We have gone through 8 loss of rallies so that the home team had their 5th server in right back and the visitor had their 4th server in right back. My partner comes across and tells me that the visitor is out of rotation. I look at where the players are on the court and they are exactly where they are supposed to be from where they started the game. He insists that they are in the wrong positions. I ask to see the line-up sheet and the team is correct. He had also brought the scoresheet over, so I look at it and discover that the scorekeeper had entered the visitor's lineup from GAME ONE when they were on the opposite court and serving first! I couldn't believe that my partner had not been notified by the scorekeeper about being out of rotation when they contacted their first serve.

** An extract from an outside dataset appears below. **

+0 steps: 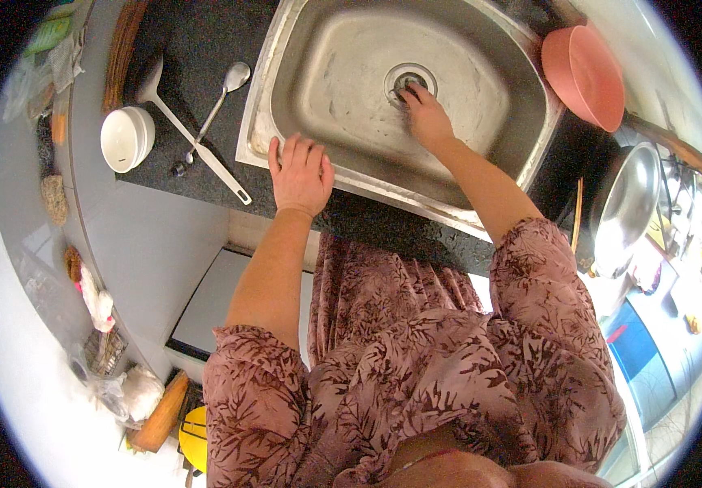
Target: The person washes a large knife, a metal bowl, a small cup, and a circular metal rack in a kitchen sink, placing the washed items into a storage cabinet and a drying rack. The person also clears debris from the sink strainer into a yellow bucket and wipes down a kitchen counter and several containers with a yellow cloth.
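Note:
A stainless steel sink (351, 79) is set in a black speckled countertop (381, 222). My right hand (429, 119) reaches into the basin, its fingertips down at the round drain (388, 85). Something dark shows at the drain's centre; whether my fingers grip it, I cannot tell. On the sink's front left rim rests my left hand (302, 174), palm down with fingers a little apart and nothing held. The basin's floor looks wet with dark specks.
Left of the sink lie a long-handled spatula (195, 143), a metal spoon (220, 100) and white bowls (128, 139). A pink bowl (584, 79) leans at the right rim. A steel pan (628, 207) stands further right. Bundled brown sticks (124, 55) lie at the far left.

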Available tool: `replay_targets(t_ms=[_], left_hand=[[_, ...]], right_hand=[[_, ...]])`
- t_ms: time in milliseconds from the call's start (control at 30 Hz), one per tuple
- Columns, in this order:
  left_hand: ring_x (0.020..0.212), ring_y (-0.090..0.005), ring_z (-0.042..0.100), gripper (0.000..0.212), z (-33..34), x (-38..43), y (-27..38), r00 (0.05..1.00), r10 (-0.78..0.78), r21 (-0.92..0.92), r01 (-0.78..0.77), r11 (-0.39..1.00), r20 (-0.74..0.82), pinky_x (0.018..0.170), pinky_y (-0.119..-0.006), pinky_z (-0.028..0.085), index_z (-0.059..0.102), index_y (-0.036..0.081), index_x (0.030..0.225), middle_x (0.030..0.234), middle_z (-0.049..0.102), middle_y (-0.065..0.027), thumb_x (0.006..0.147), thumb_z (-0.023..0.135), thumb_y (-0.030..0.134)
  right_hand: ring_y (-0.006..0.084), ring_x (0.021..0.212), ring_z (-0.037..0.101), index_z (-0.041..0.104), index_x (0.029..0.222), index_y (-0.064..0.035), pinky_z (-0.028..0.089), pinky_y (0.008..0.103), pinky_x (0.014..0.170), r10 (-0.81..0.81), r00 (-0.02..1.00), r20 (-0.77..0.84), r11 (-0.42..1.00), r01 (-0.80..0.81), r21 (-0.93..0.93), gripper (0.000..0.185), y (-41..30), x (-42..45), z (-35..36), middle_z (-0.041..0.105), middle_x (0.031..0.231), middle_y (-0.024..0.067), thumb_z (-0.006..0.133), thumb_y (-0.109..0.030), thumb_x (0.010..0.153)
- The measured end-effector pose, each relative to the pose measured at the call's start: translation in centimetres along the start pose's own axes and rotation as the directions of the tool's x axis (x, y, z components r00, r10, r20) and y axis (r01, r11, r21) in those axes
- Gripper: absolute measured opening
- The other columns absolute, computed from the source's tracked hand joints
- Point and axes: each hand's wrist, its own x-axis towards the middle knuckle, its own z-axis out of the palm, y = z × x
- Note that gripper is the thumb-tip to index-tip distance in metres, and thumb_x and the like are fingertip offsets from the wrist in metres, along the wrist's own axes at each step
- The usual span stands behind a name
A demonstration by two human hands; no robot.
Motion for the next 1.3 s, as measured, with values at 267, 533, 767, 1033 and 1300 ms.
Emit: replay_targets(t_ms=[267, 533, 767, 1033, 1300], left_hand=[[0.121, -0.0253, 0.045, 0.020, 0.1, -0.1, -0.1, 1.000, -0.003, -0.001, 0.003, 1.000, 0.010, 0.112, -0.052, 0.019, 0.063, 0.010, 0.099, 0.110, 0.058, -0.0051, 0.083, 0.056, 0.021], [0.121, -0.0256, 0.044, 0.020, -0.1, -0.2, -0.1, 1.000, 0.003, 0.016, -0.004, 1.000, 0.030, 0.112, -0.052, 0.018, 0.062, 0.010, 0.098, 0.108, 0.057, -0.0057, 0.084, 0.055, 0.021], [0.120, -0.0248, 0.044, 0.021, 0.0, -0.1, 0.0, 1.000, 0.005, 0.000, -0.005, 1.000, 0.010, 0.112, -0.052, 0.017, 0.062, 0.008, 0.095, 0.108, 0.056, -0.0068, 0.084, 0.053, 0.023], [0.119, -0.0243, 0.044, 0.021, 0.0, 0.0, 0.1, 1.000, 0.024, 0.012, -0.023, 1.000, -0.003, 0.112, -0.052, 0.018, 0.063, 0.008, 0.094, 0.107, 0.056, -0.0066, 0.083, 0.053, 0.023], [0.118, -0.0246, 0.046, 0.021, 0.0, -0.3, -0.2, 1.000, 0.016, 0.007, -0.016, 1.000, -0.011, 0.112, -0.051, 0.019, 0.063, 0.008, 0.094, 0.107, 0.057, -0.0066, 0.083, 0.054, 0.023]], right_hand=[[0.0375, 0.103, 0.055, 0.061, 0.111, -0.0009, 0.046, 0.0406, 0.091, -0.070, 0.955, 0.289, 0.890, -0.071, 0.451, 0.031, -2.5, -3.6, 0.0, 0.056, 0.111, 0.0205, 0.053, -0.001, 0.082], [0.0289, 0.096, 0.059, 0.058, 0.116, -0.0023, 0.049, 0.0352, 0.085, 0.528, 0.849, 0.022, 0.761, -0.484, 0.431, 0.032, 2.0, -2.0, 1.6, 0.057, 0.113, 0.0153, 0.053, 0.000, 0.084], [0.0344, 0.096, 0.060, 0.059, 0.114, -0.0012, 0.048, 0.0406, 0.086, 0.833, 0.553, 0.021, 0.445, -0.693, 0.567, 0.037, 5.5, -3.2, 3.4, 0.060, 0.107, 0.0213, 0.055, -0.005, 0.078], [0.0401, 0.110, 0.054, 0.053, 0.123, 0.0012, 0.046, 0.0445, 0.093, 0.445, 0.895, 0.026, 0.860, -0.436, 0.264, 0.047, 1.8, 2.5, 2.9, 0.053, 0.123, 0.0241, 0.057, -0.005, 0.076], [0.0357, 0.111, 0.054, 0.053, 0.123, -0.0002, 0.046, 0.0411, 0.095, 0.160, 0.952, 0.261, 0.987, -0.152, -0.049, 0.045, -0.6, 1.7, 1.2, 0.052, 0.124, 0.0203, 0.057, -0.008, 0.079]])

That wasn't the worst thing to happen though. In the third and final match of the day, both teams split the first four games so we have to play a 5th and deciding game. Visitor wins the coin toss and will serve from my left. First serve, net serve, loss of rally point to home team. Home serves out of bounds, loss of rally point to visitor. Visitor serves and loses rally to home team. Home team serves and net serves, loss of rally to visitor. Visitor serves and my partner blows his whistle indicating a wrong server for the visiting team. I am confused because they are in their third service rotation and everything looks correct to me. Come to find out, when he checked the line-ups on the court at the beginning of the game, the visitor was in the wrong order to start - neither he nor the scorekeeper caught that they were out of rotation. I was ready to kill them both!!!! So, we had to put them in the correct order (they had to rotate one position so that they were where they were actually supposed to be), award a loss of rally to the home team and go one from there.
The reason I was ready to kill both my partner and the scorekeeper is that it should never gotten into the third rotation before someone noticed that it was a wrong server. Plus, my partner should NEVER have let them serve out of rotation in the first place. That is the whole purpose of having the R2 (college, Umpire in NFHS) check the line-ups before the start of each game - so that the players start in the correct position on the court.
Like you, rev, I have worked with partners who are only there to get the check. In that case, I take over and will not let the klutz undermine the integrity of the game. My bottom line is always that we get the call right. It is one thing when my partner doesn't know how to call ball-handling, but it is a whole different kettle of fish when he doesn't know the rules of the game and is making incorrect calls based on that. The players deserve better than that.
Good luck getting yourself re-established in your new area. I had to go through that when I moved out here to California from Ohio in 1993.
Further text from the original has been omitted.